In June it was announced that Saab Automobile was to be bought out of bankruptcy and reborn as an electric car manufacturer focused on China, under rescue plans drawn up National Electric Vehicle Sweden (Nevs). The deal will hopefully breathe new life into the Swedish carmaker which, despite its iconic status, has struggled for years to buoy its operations and improve its fortunes.

Saab Auto’s roots date back to the 1937 establishment of aircraft manufacturer Svenska Aeroplan AB, which began making cars in 1947. In the 1970s Saab became a household name in Sweden and released its first turbocharged model – the landmark Saab 99. Saab cars also became popular for their quirks – it was the first car manufacturer to provide heated seating. However, despite its distinctive brand and loyal fan base, Saab has struggled against bigger competitors and failed to capitalise on emerging market demand for premium cars in recent years.

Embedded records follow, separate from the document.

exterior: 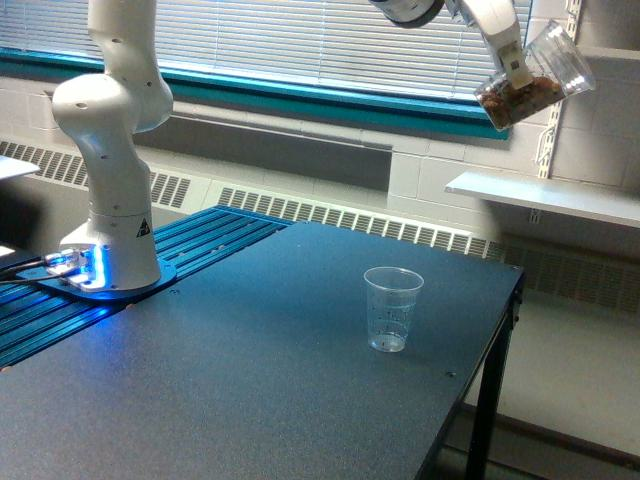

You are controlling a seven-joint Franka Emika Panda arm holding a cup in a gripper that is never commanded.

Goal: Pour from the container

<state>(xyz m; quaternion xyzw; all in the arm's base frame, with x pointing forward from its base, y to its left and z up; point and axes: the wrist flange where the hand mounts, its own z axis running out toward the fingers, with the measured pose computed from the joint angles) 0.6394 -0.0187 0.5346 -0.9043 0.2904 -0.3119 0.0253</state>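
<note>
The robot arm [115, 150] is standing on its base at the exterior view's left, on the dark table [250, 380], with a blue light glowing at its foot. Its white column is rising straight up out of the top of the picture, and the far end of the arm is coming back into view at the top right, where the wrist is angling downward toward the exterior view's right.

The gripper [515, 68] is hanging high above the table, in front of the window blinds [300, 40], and it is clamping the wall of the tumbler [535, 85]; the jaws are closing on it, though the fingers themselves are too small to make out clearly. The tumbler is lying tilted well over on its side, its mouth pointing up toward the exterior view's right and its bottom toward the lower left. Brown bits [515, 97] are lying along the lower side of it.

Far below, the small cup [392, 308] with printed marks is standing upright on the table, near the right edge, well apart from the tumbler and to its lower left.
</note>
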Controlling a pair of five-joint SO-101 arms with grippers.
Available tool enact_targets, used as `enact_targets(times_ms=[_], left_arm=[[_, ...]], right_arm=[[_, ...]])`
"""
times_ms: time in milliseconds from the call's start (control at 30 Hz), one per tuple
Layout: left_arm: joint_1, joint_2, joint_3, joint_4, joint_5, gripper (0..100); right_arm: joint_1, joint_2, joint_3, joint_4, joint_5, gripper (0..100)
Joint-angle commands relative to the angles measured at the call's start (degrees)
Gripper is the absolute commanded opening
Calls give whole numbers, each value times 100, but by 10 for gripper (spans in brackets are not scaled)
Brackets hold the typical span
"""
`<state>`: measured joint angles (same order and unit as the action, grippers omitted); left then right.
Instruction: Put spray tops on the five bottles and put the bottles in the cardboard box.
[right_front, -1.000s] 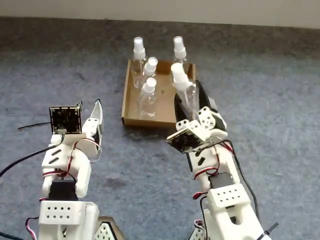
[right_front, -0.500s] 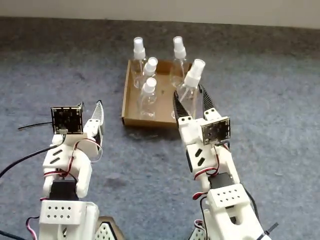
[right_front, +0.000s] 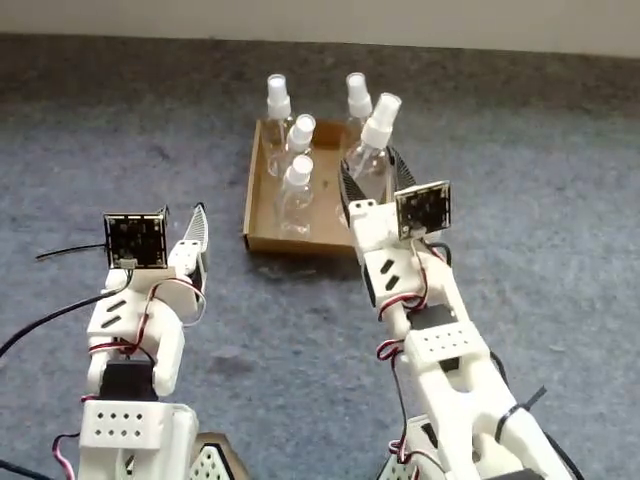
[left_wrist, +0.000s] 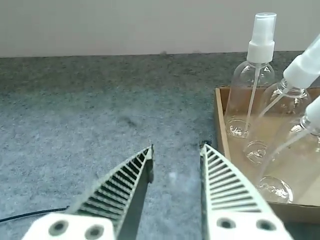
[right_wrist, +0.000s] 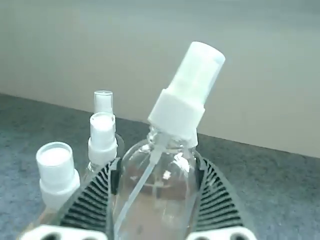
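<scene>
Gripping fifth bottle, right end effector, four bottles in cardboard box, left end effector apart.

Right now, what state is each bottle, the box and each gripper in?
Held bottle: spray top on, tilted, clamped over the box's right side.
Other four bottles: spray tops on, standing inside the box.
Cardboard box: open, on the carpet.
Right gripper: shut on the held bottle.
Left gripper: open, empty, above the carpet.
</scene>
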<state>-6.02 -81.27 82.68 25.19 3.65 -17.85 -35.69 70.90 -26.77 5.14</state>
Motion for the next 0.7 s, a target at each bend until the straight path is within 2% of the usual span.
enact_targets(times_ms=[0, 133, 300, 400, 533, 667], left_arm=[[75, -75, -48, -149, 0, 147], [75, -66, -48, -149, 0, 147], [75, -66, -48, -149, 0, 147], [75, -66, -48, -149, 0, 147], [75, -66, -48, -149, 0, 147], [75, -66, -48, -149, 0, 147]], right_arm=[[75, 295, -356, -804, -44, 4], [75, 998, -347, -2009, -35, 4], [75, 1974, -365, -3046, -26, 4], [75, 2404, -391, -3345, 26, 4], [75, 2862, -391, -3767, 554, 4], [75, 3152, -382, -3987, 615, 4]])
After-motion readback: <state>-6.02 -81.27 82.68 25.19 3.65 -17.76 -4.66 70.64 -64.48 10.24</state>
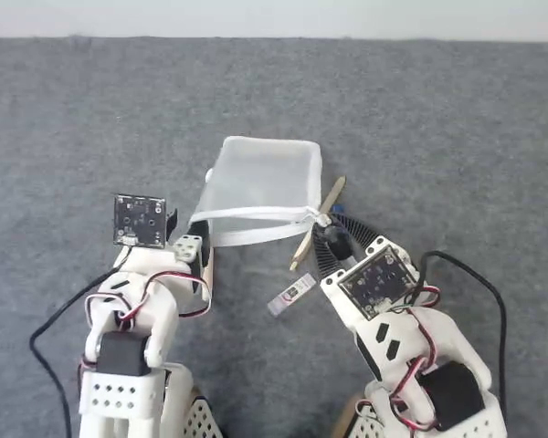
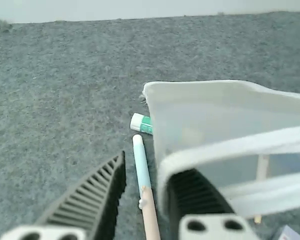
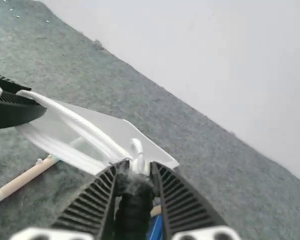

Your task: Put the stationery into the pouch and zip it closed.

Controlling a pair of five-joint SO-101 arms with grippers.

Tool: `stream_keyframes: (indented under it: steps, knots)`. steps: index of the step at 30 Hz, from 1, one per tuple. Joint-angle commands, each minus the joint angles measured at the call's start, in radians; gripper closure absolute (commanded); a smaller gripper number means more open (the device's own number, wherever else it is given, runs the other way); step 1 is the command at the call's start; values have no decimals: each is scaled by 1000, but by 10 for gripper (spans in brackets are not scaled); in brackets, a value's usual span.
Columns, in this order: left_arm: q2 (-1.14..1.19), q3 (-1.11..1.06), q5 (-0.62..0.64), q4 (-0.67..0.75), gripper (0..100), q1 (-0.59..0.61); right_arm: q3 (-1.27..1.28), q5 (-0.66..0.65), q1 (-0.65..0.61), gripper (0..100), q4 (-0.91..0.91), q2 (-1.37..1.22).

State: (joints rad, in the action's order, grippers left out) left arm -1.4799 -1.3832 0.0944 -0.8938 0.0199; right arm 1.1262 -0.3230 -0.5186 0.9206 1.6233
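So the left gripper (image 2: pixel 156 164) is spread wide, one jaw at the mouth of the pouch (image 1: pixel 265 178) in the middle of the table (image 1: pixel 73 109). A pen (image 2: pixel 139 155) lies lengthwise between its jaws, so the left arm is nearer to it. The zip band (image 1: pixel 256 219) runs rightward to the right gripper (image 3: pixel 138 166), pinched narrow on the zip pull (image 3: pixel 136 149).

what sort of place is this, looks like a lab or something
Probably a robot test bench: a grey felt-like mat covers the table, a plain pale wall stands behind, and two small arms with bare wiring sit by a mesh pouch.
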Motion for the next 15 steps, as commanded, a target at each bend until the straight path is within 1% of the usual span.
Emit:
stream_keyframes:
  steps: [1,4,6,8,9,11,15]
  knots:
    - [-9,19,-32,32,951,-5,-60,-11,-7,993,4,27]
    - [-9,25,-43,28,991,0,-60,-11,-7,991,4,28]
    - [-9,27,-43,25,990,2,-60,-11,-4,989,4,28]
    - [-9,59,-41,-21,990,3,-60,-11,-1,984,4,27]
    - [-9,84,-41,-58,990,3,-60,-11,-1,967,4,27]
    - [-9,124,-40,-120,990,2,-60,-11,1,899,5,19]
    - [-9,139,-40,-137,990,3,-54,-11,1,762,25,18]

After sales peaked at 133,000 deliveries in 2006, Saab sold just 31,700 vehicles in 2010. No sales figures have been released for 2011 but it is estimated that Saab sold between 10,000 and 15,000 vehicles last year. Furthermore, Saab has struggled to make profits for a number of years. Until February 2010, Saab was owned by General Motors (GM), which controlled the automaker for 20 years despite never turning a profit on its vehicles. Restructuring in its own bankruptcy, GM sold Saab to Netherlands-based automaker Swedish Automobile (SWAN), which completed the deal with the backing of a €400m loan from the European Investment Bank (EIB). But it was not long before problems surfaced.

On 8 April 2011, Saab halted production at its plant in Trollhattan amid disputes with suppliers over payments and contracts. Under mounting financial strain, Saab went on a search for funding. Luckily, a few days later, the EIB agreed to alter its financing package and the NDO also released its security covering Saab’s property holdings, allowing SWAN to sell and lease back the assets. However, despite announcing a €150m strategic partnership with China’s Hawtai Motors on 3 May, nearly a fortnight later SWAN revealed the agreement had been terminated because Hawtai was unable to secure shareholder approval.

Even so, on 16 May China’s Pang Da Automobile agreed a distribution deal with Saab, via a joint venture company that would manage distribution of Saab cars in China. Pang Da paid €65m for a 24 percent stake in the business. On 13 June 2011, Saab also managed to secure a second deal placing 53.9 percent of its ownership in Chinese hands. Saab said Zhejiang Youngman Lotus would pay €136m for a 29.9 percent share of SWAN and a joint venture to make and distribute Saab cars in China. Meanwhile, Pang Da said it would raise its investment in the business to €109m to keep its 24 percent stake. However, as the investment was subject to regulatory approval, it did not halt Saab’s short term funding crisis.

Unions pushed for a bankruptcy due to the unpaid wages of some 3500 employees at Saab’s plant in Trollhattan. On 7 August 2011 Saab Automobile and two subsidiaries, Saab Automobile Powertrain and Saab Automobile Tools, filed for voluntary reorganisation with the District Court in Vanersborg, Sweden. However, the court was reluctant to approve Saab’s request and only did so on 21 September 2011, after the company appealed to the court.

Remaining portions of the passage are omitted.